(Data records)
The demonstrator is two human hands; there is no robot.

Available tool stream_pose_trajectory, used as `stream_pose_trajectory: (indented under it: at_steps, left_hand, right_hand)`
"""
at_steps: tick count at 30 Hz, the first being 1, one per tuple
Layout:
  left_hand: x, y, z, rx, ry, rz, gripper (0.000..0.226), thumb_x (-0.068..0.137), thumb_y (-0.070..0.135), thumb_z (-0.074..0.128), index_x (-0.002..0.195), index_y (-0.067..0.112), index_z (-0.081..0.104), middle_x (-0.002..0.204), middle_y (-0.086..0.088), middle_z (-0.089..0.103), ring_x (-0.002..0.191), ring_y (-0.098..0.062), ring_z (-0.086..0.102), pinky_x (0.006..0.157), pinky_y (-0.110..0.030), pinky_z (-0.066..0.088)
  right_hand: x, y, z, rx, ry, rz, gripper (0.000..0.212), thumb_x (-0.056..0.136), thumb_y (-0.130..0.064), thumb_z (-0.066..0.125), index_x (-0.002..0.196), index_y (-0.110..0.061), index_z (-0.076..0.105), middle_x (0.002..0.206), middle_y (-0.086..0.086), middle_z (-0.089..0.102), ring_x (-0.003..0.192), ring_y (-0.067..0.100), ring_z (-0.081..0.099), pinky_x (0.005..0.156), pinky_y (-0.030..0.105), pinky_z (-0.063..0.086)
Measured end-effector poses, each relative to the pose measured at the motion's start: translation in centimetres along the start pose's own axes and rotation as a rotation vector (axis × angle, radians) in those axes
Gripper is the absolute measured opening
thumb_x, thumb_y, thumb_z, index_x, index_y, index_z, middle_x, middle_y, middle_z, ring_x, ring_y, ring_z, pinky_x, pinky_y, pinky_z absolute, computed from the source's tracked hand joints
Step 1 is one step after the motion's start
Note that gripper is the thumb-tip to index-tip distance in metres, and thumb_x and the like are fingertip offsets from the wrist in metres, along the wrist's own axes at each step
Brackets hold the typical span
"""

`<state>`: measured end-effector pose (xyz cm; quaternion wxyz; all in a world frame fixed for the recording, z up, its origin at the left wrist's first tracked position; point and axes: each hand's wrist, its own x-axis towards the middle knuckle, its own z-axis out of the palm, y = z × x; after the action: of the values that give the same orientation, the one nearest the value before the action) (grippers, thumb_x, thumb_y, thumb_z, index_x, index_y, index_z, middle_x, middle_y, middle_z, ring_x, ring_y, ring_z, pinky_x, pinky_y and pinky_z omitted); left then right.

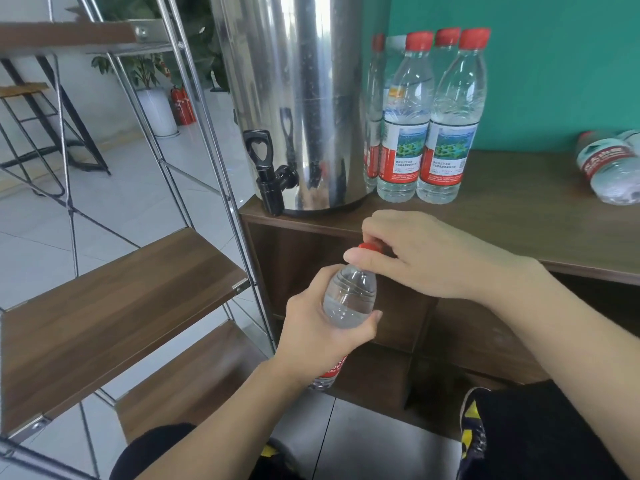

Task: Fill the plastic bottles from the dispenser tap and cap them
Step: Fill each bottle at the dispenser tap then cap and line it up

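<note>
My left hand grips a clear plastic bottle round its upper body, below the front edge of the wooden cabinet. Water shows inside the bottle. My right hand pinches the red cap on the bottle's neck. The steel dispenser stands on the cabinet top, its black tap hanging over the left corner. Several capped, filled bottles stand upright to the right of the dispenser. Another bottle lies on its side at the far right.
The wooden cabinet runs along a teal wall. A metal-framed shelf with wooden boards stands close on the left. Beyond it are a white tiled floor, a potted plant and red fire extinguishers. My knees and shoes show at the bottom.
</note>
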<state>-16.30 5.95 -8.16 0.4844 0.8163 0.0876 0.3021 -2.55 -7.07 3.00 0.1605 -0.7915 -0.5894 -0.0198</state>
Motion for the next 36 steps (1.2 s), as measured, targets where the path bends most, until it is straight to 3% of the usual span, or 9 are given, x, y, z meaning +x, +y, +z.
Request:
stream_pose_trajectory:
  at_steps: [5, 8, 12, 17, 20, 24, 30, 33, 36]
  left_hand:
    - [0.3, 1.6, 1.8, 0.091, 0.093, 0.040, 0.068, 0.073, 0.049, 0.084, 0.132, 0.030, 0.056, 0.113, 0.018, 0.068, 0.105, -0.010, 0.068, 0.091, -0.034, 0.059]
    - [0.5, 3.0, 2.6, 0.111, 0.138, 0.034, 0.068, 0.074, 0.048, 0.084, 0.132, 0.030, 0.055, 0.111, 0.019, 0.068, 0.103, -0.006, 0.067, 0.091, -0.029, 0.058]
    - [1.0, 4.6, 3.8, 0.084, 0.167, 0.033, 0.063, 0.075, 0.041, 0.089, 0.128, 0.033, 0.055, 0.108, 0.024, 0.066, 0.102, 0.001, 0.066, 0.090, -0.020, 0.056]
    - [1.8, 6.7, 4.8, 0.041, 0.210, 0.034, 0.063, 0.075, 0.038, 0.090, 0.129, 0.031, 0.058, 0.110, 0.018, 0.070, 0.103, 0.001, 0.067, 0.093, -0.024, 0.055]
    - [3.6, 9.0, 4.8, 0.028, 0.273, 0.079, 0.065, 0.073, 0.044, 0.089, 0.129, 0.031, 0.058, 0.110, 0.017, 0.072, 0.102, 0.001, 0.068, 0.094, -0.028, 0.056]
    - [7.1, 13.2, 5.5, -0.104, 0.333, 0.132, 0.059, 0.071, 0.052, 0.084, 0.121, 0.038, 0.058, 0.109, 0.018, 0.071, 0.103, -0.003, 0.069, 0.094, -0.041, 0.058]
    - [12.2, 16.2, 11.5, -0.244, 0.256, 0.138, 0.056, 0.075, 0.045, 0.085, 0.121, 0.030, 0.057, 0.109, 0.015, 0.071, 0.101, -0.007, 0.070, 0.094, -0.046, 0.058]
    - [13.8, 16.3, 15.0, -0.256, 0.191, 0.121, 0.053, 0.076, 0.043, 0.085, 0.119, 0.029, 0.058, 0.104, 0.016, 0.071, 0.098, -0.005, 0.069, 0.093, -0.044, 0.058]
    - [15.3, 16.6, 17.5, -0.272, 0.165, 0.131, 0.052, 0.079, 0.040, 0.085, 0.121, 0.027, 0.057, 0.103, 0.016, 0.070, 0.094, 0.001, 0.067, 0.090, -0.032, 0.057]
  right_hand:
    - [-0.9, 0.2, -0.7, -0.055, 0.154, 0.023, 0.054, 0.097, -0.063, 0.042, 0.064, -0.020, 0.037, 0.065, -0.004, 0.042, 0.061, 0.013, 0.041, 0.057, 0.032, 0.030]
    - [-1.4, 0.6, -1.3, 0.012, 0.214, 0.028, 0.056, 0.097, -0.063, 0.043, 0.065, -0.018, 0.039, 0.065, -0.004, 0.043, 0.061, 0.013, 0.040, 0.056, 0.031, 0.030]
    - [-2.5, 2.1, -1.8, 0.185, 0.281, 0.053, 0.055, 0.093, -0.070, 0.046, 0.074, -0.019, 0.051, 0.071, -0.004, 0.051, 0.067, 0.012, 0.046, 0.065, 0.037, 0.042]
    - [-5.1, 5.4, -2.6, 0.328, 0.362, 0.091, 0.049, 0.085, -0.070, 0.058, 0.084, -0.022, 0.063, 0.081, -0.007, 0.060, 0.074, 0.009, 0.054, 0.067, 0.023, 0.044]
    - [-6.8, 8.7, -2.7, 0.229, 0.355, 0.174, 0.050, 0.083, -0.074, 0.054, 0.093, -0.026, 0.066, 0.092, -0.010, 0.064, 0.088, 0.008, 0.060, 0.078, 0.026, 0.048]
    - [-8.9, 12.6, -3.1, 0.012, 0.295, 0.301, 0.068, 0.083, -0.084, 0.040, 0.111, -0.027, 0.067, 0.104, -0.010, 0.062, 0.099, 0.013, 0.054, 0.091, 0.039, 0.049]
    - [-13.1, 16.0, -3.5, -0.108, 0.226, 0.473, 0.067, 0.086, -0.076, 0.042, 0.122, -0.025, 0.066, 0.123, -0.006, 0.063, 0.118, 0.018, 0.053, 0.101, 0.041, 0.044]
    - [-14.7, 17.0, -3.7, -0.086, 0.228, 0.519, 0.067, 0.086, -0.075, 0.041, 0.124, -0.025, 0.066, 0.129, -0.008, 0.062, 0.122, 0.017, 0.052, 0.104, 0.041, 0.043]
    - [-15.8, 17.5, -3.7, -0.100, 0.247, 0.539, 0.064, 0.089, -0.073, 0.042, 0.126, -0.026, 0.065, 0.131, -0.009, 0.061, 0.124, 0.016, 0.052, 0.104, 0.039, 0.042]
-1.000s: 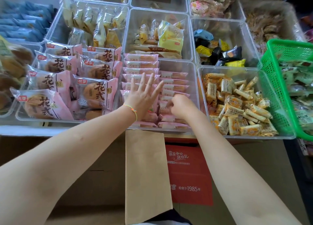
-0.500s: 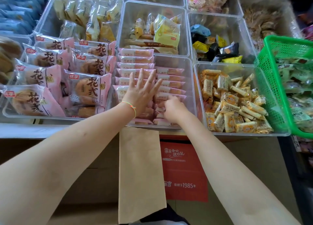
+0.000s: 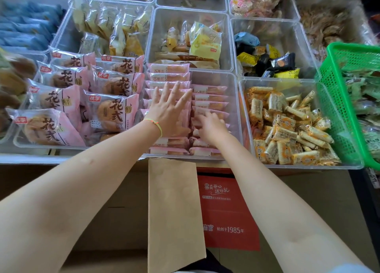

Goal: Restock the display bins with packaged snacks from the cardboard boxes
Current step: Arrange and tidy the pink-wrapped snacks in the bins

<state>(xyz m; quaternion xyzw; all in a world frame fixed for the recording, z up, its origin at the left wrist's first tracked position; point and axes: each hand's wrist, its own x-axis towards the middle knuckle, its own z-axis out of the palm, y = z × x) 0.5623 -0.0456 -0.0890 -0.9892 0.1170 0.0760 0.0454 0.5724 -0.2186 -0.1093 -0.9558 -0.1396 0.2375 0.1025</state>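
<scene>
Left hand: the left hand [image 3: 167, 110] lies flat on the left column of pink snack packets [image 3: 169, 76], fingers [image 3: 174, 91] straight and spread wide, holding nothing. I take it as a brace, keeping that upright row from toppling toward the gap.

Right hand: the right hand [image 3: 210, 124] sits just at 3 o'clock of the left one, fingers curled down among the packets of the right column [image 3: 209, 97]. Whether they pinch 1 packet or only nudge it, I cannot tell; the fingertips are hidden and blurred.

Task's thing: the pink packets stand on edge in 2 columns inside the clear bin [image 3: 234, 100] at the near middle of the counter. The left column reaches the far wall; the right column stops short, leaving bare space toward 12 o'clock.

Why on edge: filed like cards, more packets fit and each label faces up to a shopper.

Source: a brown cardboard flap [image 3: 174, 207] and a red box [image 3: 228, 211] lie below the bin at 6 o'clock, within easy reach of both arms.

Neighbours: large pink bread packs [image 3: 111, 108] fill the bin at 9 o'clock; orange-and-cream bars [image 3: 287, 128] lie loose in the bin at 3 o'clock, with a green basket [image 3: 337, 100] beyond.

Progress: by my guess, the right column has room for several more packets.
</scene>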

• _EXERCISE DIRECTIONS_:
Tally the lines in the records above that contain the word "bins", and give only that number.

• _ANSWER TO THIS TASK_:
2